A recent post from Russ Coker entitled AppArmor is Dead was tolling the death bells for AppArmor because SUSE decided to include SELinux in their operating system… not as the default, and not as a replacement for AppArmor, but it was included nonetheless. Russ determined that this was the beginning of the end for AppArmor, and I read it with some interest largely because Mandriva has settled on AppArmor as our security solution… largely because it fits with our ideal of making things nice and easy for our users. So of course, a post that seems to bring doom and gloom about our security solution is something we’re interested in reading about because if it’s true, then we’ve invested time and effort into the wrong solution.

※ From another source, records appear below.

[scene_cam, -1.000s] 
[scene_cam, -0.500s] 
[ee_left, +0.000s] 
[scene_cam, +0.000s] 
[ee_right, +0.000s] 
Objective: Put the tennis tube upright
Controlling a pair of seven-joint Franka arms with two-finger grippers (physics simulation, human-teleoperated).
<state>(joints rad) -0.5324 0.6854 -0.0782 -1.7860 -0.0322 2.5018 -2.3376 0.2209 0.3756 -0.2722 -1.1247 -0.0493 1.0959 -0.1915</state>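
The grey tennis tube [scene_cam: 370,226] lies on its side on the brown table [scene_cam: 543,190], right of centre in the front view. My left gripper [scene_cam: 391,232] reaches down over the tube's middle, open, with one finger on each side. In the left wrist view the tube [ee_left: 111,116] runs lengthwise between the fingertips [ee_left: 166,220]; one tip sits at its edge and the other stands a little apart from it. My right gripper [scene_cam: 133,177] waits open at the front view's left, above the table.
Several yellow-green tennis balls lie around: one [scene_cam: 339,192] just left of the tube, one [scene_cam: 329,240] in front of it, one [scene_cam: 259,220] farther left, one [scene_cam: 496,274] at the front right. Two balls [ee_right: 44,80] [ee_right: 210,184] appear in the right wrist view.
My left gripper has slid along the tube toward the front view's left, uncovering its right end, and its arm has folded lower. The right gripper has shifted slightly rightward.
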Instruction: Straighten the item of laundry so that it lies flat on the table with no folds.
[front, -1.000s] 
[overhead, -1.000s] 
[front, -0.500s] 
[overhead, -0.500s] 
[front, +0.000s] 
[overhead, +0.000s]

I read it and thought it had some interesting points, but I didn’t think they were overly valid and it didn’t concern me too much. Yeah, it all seems indicative of the demise of AppArmor (the entire AppArmor team being laid off, the inclusion of SELinux in future products, etc), but there is no real indication that AppArmor is being discontinued or killed off as a result.
Anyways, Crispin wrote a blog entry responding to it yesterday, entitled Go Ahead, Make My Day. Essentially he indicates that there is a bit of paranoia associated with Russ’ post in the conclusion he draws about AppArmor’s demise. Of course, Crispin works for Microsoft now and he makes a valid point. If AppArmor is dying, and since Crispin is working for Microsoft to improve the security mechanisms in Windows’ products, then his job is made easier (thus the title). If Windows security has to compete with the complexity of SELinux, then he indicates his job is all that much easier because all he has to do is make Windows security “easier and more effective to deploy than SELinux”.
Unfortunately, he makes a good point. If SELinux is the “standard”, then security mechanisms that are both easier to use and easier to deploy will become more popular and will just add fuel to the “Linux is harder than Windows” argument. I disagree with that argument… personally, I find Linux easier and Windows more frustrating. But if Windows comes out with something as effective and easy to use as AppArmor, and AppArmor is dead and we’re all using SELinux, when people wake up and realize that good security doesn’t necessarily mean all the complexities of SELinux and similar systems are a necessity, then the argument would be true: Linux would indeed be harder to use than Windows simply due to the (what I believe will soon become a necessity for anyone using a computer) inherent security designs in a user’s chosen operating system.
In other words, while Russ may be right (after all, I don’t work for Novell so I can’t lay something like this to rest, I can only speculate, as can Russ and also Crispin), I sincerely hope he’s wrong. SELinux may be a fantastic system for those who use it, but for those of us who don’t require military-grade security, AppArmor does a very nice job thank-you-very-much of keeping our systems safe.